Shares of fitness company Nautilus (NLS 3.50%) were going up on Wednesday without a clear catalyst. But it's possible the stock is merely mirroring the movements of hot newcomer Peloton Interactive (PTON 8.48%). Investors who've watched Peloton's incredible 2020 run (up over 300% year to date) believe the same tailwinds apply to Nautilus, but at a much cheaper valuation.
Prominent research firm Citron Research wasn't the first to compare the valuations of Nautilus and Peloton. But it definitely brought attention to the issue when the report was issued on Sept. 9. Since then, the movements of the two stocks have been extremely similar, although Nautilus' gains have been higher. It happened again today -- Peloton stock was up 5%, while Nautilus stock was up 9%.
Why would these two fitness-company stocks be gaining today? Perhaps it has something to do with talks of a second round of personal economic stimulus payments. It had appeared all bets were off until after the U.S. presidential election, but hopes were renewed today based on comments from politicians, including the president.

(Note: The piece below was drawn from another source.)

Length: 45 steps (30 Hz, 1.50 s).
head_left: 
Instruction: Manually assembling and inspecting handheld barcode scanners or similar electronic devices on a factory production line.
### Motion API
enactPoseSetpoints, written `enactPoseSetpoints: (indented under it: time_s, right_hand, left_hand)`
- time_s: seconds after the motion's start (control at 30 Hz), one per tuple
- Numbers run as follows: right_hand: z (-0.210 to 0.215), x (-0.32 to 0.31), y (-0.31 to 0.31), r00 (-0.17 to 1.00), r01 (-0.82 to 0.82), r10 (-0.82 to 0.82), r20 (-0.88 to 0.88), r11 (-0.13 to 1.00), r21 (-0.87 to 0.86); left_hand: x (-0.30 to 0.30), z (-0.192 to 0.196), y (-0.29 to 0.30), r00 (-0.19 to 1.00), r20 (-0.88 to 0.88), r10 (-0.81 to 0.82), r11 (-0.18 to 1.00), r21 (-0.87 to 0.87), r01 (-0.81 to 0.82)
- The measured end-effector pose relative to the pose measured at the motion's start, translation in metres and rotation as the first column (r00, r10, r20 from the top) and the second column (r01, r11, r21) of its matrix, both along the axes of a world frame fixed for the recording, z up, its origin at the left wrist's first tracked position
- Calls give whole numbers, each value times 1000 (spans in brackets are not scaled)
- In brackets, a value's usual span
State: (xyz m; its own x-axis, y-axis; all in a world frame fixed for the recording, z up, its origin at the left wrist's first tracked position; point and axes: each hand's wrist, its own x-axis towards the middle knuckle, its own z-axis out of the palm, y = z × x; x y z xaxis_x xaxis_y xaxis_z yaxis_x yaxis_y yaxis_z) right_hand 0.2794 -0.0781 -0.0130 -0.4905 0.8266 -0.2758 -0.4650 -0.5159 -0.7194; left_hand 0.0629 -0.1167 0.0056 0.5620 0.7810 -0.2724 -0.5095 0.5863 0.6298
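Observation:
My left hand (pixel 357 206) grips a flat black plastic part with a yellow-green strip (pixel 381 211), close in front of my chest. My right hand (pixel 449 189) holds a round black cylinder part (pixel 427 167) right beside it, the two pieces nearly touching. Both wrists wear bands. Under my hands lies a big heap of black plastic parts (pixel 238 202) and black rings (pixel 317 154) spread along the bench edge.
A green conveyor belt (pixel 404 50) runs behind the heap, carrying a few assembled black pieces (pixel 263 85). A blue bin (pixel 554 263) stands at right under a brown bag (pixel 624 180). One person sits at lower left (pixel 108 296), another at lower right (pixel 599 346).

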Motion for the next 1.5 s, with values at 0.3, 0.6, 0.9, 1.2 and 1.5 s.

If everyday Americans had extra money, that would allow for big-ticket purchases like Peloton's and Nautilus' fitness hardware.
Peloton and Nautilus have very different valuations. Consider the trailing price-to-sales metric. Peloton trades at 18 times sales compared to less than two times sales for Nautilus. But take care comparing these two businesses too much -- they're very different companies.
In Peloton's fiscal fourth quarter of 2020 (the most recent quarter), 20% of revenue was recurring. By contrast, Nautilus' revenue is primarily generated through one-time hardware sales. It does offer subscriptions but doesn't break these numbers out, suggesting they're insignificant.
Peloton's subscription revenue is high margin and has strong retention rates, which points to a much more sustainable business model long term. Give Nautilus credit, though -- its sales were up 45% year over year in the first half of 2020. But investors should be cautious to assume these two stocks deserve comparable valuations given their very different operations.